Saya bahkan paling suka jika kembali ke Indonesia lewat kota-kota kecil di Inggris, seperti Manchester dan Edinburgh. Urusan VAT refund semudah memasukkan kartu pos ke dalam bus surat. Beneran. Nggak ada antrian panjang di depan loket, petugas yang curiga dengan belanjaan dan minta ditunjukin semua yang kita beli, lolos dari satu loket pindah ke loket lain, dan segala keribetan yang menyita waktu.

Di Bandara Manchester dan Edinburgh, dokumen VAT refund yang kita terima dari toko tempat kita belanja, setelah diisi lengkap, cukup dimasukkan dalam kotak kecil mirip bus surat yang tersedia setelah jalur security memasuki ruang tunggu.
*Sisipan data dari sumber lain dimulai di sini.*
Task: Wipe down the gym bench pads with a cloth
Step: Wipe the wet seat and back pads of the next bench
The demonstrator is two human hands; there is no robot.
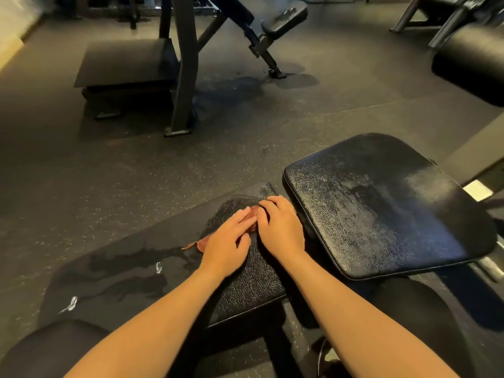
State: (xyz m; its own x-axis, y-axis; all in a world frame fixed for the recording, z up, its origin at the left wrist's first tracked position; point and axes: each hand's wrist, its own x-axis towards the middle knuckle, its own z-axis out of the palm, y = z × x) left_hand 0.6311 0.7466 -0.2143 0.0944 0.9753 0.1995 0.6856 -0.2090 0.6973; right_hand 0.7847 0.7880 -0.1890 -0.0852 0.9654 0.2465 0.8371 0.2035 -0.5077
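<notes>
— Gym flooring first?
— Entered: dark speckled rubber floor (pixel 109 165), matte, running across the whole room.
— Item two?
— Long flat black bench pad of grained vinyl (pixel 253 282), in the foreground. Wet streaks (pixel 122 271) on its nearer left part.
— The cloth?
— Small reddish-brown cloth (pixel 201 243), lying on that flat pad near its far end, mostly covered by both hands; one corner shows to the left.
— Hands?
— Left hand (pixel 226 242): flat on the cloth, fingers straight, pressing down. Right hand (pixel 282 227): just beside it, on the cloth's far edge, fingers bent. Whether they pinch the fabric, cannot tell.
— Item to the right?
— Broad black rounded vinyl seat pad (pixel 381 208), tilted, with a streaked sheen, just beside the right hand.
— Background?
— Dark steel machine frame (pixel 185 77), upright; small black angled pad (pixel 283 19) behind it.
</notes>
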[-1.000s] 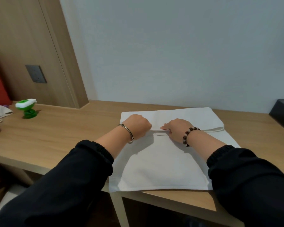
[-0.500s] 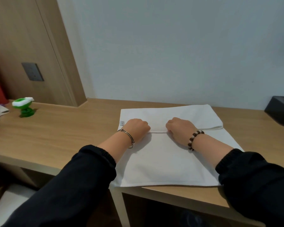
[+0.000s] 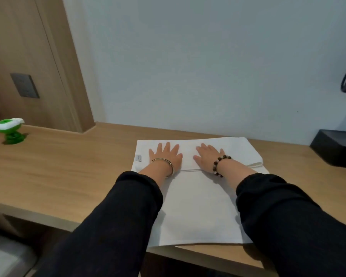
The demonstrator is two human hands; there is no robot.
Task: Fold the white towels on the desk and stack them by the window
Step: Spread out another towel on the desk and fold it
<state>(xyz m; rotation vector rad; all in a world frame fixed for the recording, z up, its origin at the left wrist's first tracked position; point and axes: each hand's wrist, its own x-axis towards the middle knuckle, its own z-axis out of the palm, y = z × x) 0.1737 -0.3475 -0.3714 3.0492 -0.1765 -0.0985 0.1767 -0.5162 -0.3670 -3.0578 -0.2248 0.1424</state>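
Observation:
A white towel point(image 3: 200, 206) lies spread on the wooden desk point(image 3: 68, 172), its near edge hanging slightly over the desk's front. Its far part is folded back toward me into a doubled band point(image 3: 240, 150). My left hand point(image 3: 166, 155) lies flat on the left half of that band, fingers straight and spread, a thin bangle on the wrist. My right hand point(image 3: 207, 156) lies flat on the band's middle, fingers straight, a dark bead bracelet on the wrist. Both palms press the fold down.
A green and white toy point(image 3: 9, 129) stands at the desk's far left. A black box point(image 3: 336, 146) sits at the far right by the wall. A wood panel with a grey wall socket point(image 3: 24, 85) is at left.
Both hands were curled, pinching the folded edge; now they have let go and lie flat with straight fingers on the folded band, further from me. The view has tilted up.

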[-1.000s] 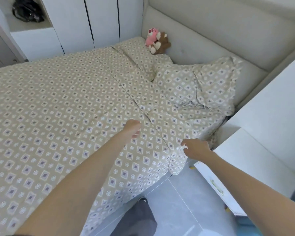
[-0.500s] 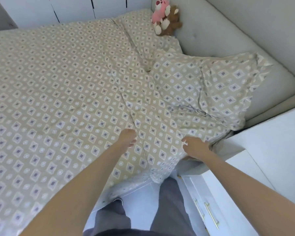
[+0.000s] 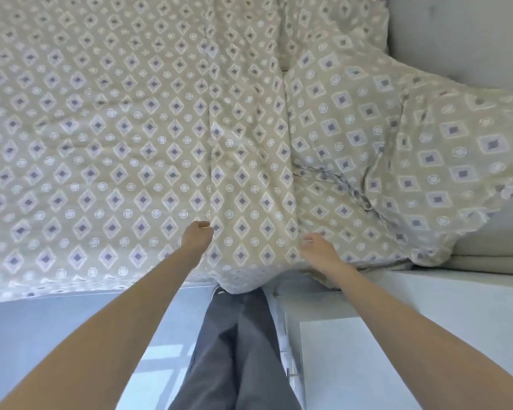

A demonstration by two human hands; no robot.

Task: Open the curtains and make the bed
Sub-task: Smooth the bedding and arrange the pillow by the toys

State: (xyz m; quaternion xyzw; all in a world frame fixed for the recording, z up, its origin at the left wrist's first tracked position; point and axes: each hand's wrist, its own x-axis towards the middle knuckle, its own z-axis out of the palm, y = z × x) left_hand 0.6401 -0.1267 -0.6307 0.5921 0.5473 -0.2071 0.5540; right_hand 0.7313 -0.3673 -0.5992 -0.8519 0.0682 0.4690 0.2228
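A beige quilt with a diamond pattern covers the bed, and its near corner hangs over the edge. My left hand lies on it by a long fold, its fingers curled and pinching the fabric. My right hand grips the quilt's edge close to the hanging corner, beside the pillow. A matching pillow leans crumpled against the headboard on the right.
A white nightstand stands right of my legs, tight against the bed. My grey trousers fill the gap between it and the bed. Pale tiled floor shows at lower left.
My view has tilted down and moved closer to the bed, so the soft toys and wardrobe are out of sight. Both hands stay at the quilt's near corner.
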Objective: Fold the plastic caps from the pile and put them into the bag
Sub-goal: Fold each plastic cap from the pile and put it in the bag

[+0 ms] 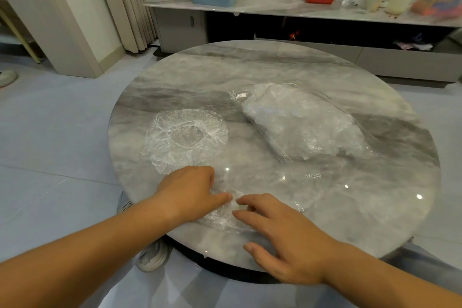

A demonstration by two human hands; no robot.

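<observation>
Mid-task: the bag (300, 120) at the table's (375, 220) right already bulges with caps, while the pile (185, 137) lies at left. One cap (222, 219) sits at the near edge under both hands. Right hand (282, 240) presses it with spread fingers; left hand (190, 192) bears on it, pinch unclear.

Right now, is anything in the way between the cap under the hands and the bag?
Nothing visible. The cap lies at the near edge under the left hand and right hand; only table lies between it and the bag. The pile sits off left.
</observation>
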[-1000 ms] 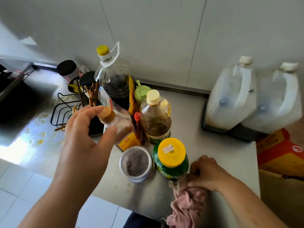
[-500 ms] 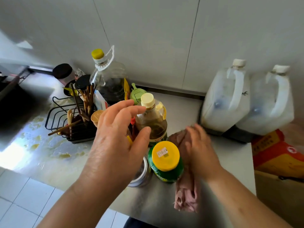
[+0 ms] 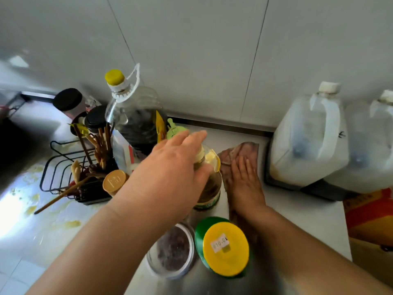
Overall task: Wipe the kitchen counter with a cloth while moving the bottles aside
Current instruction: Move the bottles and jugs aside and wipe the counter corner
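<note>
Our left grip (image 3: 170, 173) curls round the cream-capped amber plastic bottle (image 3: 209, 188); our right grip (image 3: 244, 184), fingers straight, presses the pink fabric cloth (image 3: 240, 149) flat.

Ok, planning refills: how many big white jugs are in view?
2: first jug at right by the wall; second jug beside it, cut off by the frame edge.
</note>
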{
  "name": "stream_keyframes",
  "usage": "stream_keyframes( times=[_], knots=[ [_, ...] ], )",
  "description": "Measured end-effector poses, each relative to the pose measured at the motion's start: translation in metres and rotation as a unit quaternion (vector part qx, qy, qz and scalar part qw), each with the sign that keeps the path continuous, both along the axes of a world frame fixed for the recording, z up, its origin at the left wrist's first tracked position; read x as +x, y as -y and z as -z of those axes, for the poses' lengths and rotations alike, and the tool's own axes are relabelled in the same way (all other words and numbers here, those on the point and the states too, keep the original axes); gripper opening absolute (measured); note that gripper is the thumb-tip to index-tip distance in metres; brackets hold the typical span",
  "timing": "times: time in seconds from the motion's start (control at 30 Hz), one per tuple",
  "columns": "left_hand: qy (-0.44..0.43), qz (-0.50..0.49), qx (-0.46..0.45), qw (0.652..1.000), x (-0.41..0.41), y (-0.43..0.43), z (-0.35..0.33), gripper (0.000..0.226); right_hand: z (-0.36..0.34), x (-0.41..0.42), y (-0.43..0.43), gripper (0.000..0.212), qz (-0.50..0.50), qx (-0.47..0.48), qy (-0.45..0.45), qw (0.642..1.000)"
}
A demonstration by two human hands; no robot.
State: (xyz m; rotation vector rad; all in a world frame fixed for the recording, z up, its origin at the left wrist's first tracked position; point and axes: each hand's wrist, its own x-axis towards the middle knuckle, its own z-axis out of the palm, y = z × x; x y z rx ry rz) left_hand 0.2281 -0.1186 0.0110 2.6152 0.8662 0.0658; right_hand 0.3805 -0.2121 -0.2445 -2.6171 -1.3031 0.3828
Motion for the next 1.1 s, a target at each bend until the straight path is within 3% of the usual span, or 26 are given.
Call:
stream_keyframes(
  times=[0.17,0.3,0.4,0.47,0.57,0.7,0.77,0.87,0.93,1.03,1.1],
  knots=[
    [0.016,0.008,0.016,1.000,0.002,-0.006,0.006,0.047,-0.002,0.035,-0.063,0.078,-0.074,0.000,-0.038,0.997],
    [0.002,-0.011,0.005,1.000,0.002,-0.007,0.006,0.043,-0.015,0.038,-0.108,0.067,-0.179,0.053,-0.113,0.976],
    [-0.009,-0.019,0.011,1.000,0.004,-0.008,0.006,0.042,-0.019,0.038,-0.114,0.059,-0.197,0.083,-0.145,0.966],
    [-0.018,-0.019,0.010,1.000,0.006,-0.009,0.006,0.042,-0.012,0.041,-0.104,0.062,-0.170,0.076,-0.113,0.976],
    [-0.024,-0.021,0.007,0.999,0.007,-0.009,0.005,0.042,0.000,0.050,-0.075,0.068,-0.008,0.040,-0.036,0.999],
    [-0.023,-0.025,0.007,0.999,0.008,-0.008,0.005,0.042,-0.002,0.036,-0.042,0.068,0.140,-0.012,-0.016,0.990],
    [-0.026,-0.028,0.005,0.999,0.009,-0.009,0.006,0.043,-0.001,0.015,-0.023,0.077,0.130,-0.023,-0.014,0.991],
    [-0.031,-0.028,0.000,0.999,0.012,-0.011,0.006,0.043,0.001,-0.017,0.019,0.116,0.047,-0.037,-0.055,0.997],
    [-0.034,-0.029,-0.002,0.999,0.013,-0.012,0.006,0.042,0.002,-0.023,0.031,0.123,0.030,-0.042,-0.056,0.997],
    [-0.037,-0.031,-0.003,0.999,0.014,-0.010,0.005,0.040,-0.001,-0.001,-0.004,0.098,0.132,-0.011,-0.031,0.991],
    [-0.041,-0.035,0.001,0.999,0.014,-0.007,0.004,0.039,-0.006,0.019,-0.039,0.083,0.146,0.010,-0.043,0.988]
  ],
)
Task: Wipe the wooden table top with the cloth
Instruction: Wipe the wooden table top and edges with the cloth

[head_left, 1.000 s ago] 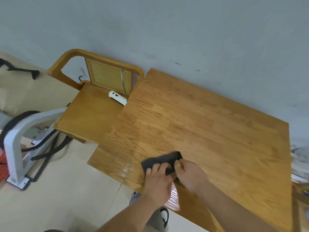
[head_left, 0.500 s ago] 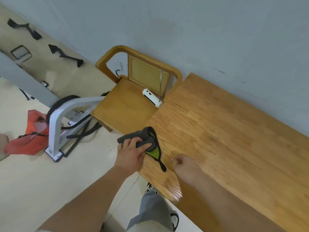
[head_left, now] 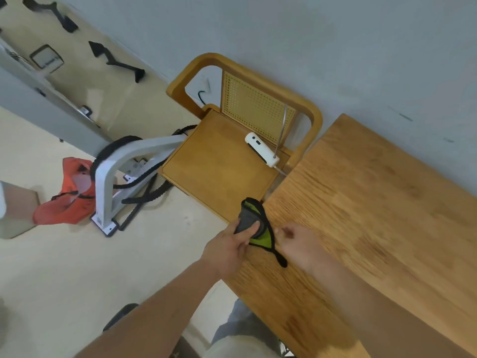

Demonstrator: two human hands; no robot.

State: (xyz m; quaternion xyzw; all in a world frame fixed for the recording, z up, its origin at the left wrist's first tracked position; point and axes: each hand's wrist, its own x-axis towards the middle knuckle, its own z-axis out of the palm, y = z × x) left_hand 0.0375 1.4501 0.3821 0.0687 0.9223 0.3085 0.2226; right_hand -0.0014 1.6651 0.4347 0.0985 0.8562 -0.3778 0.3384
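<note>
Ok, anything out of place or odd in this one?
One thing: the cloth is bunched in the left hand at the table corner, partly lifted rather than flat for wiping. The right hand rests beside it. A white device lies on the chair seat. No spills or damage.

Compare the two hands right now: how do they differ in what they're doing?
The left hand grips the bunched cloth at the table edge; the right hand holds nothing, fingers loosely curled beside the cloth. The left sits at the edge, the right over the wood. Both are bare.
</note>
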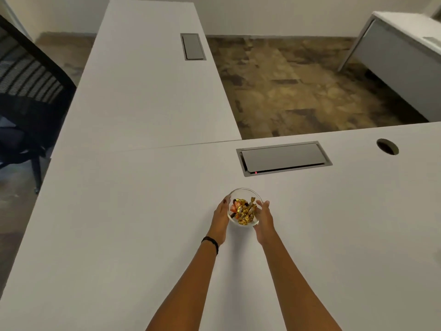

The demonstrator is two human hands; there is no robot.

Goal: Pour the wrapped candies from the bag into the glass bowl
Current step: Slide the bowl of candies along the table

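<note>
A small clear glass bowl [243, 193] stands on the white desk, a little right of centre. Inside it lie several wrapped candies [245, 212], mostly gold foil with one orange wrapper on the left. My left hand [220, 218] cups the bowl's left side, thumb on the rim. My right hand [265, 219] cups its right side, fingers curled around the glass. Both forearms reach in from the bottom edge; a dark band circles the left wrist. No bag is in view.
The white L-shaped desk [119, 235] carries a grey cable hatch [284, 157] just behind the bowl, a round grommet hole [387, 146] at far right, and a second hatch [192, 46] on the far wing. A black mesh chair [26, 96] stands at left.
</note>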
Amplopnya juga nggak perlu dilem. Sebulan kemudian, refund sudah masuk dalam billing statement kartu kredit yang datanya kita cantumkan dalam isian. Mudah sekali kan?

Dengan berpisahnya Inggris dan Eropa, maka jika kita akan meninggalkan Eropa menuju Inggris atau sebaliknya, harus mengurus VAT refund terlebih dahulu. Mirip dengan jika kita belanja di Swiss lalu akan melanjutkan perjalanan ke kota atau negara lain dalam wilayah Uni Eropa. Swiss itu bukan anggota Uni Eropa loh, meski kita bisa mengunjunginya dengan berbekal Visa Schengen. Jadi pajak harus diurus duluan di bandara atau stasiun sebelum kita meninggalkan Swiss. Nggak sulit kok. Daftar loket VAT refund biasanya juga tertulis dalam lembar isian pajak dari toko. Atau mudah dibrowsing lewat internet.

Nah, nggak perlu terlalu mencemaskan Brexit kan. Sebagai pemegang paspor Indonesia yang berkunjung ke Inggris dan Eropa hanya dalam hitungan hari, nyaris nggak ada dampak Brexit buat turis Indonesia kok. Kita tetap mengurus Visa UK yang isiannya detil berlembar-lembar dan prosesnya lama hingga tiga minggu baru keluar. Kita bukan pemegang paspor jalur bebas hambatan, tapi di jalur reguler yang mengikuti prosedur interogasi imigrasi. Kita adalah turis yang sudah terbiasa dengan segala kerumitan urusan visa dan imigrasi, yang membuat kita menjadi pejalan yang tangguh dan tidak manja.

(Foto: Matatita)

Ikuti tulisan menarik matatita suluhpratita lainnya di sini.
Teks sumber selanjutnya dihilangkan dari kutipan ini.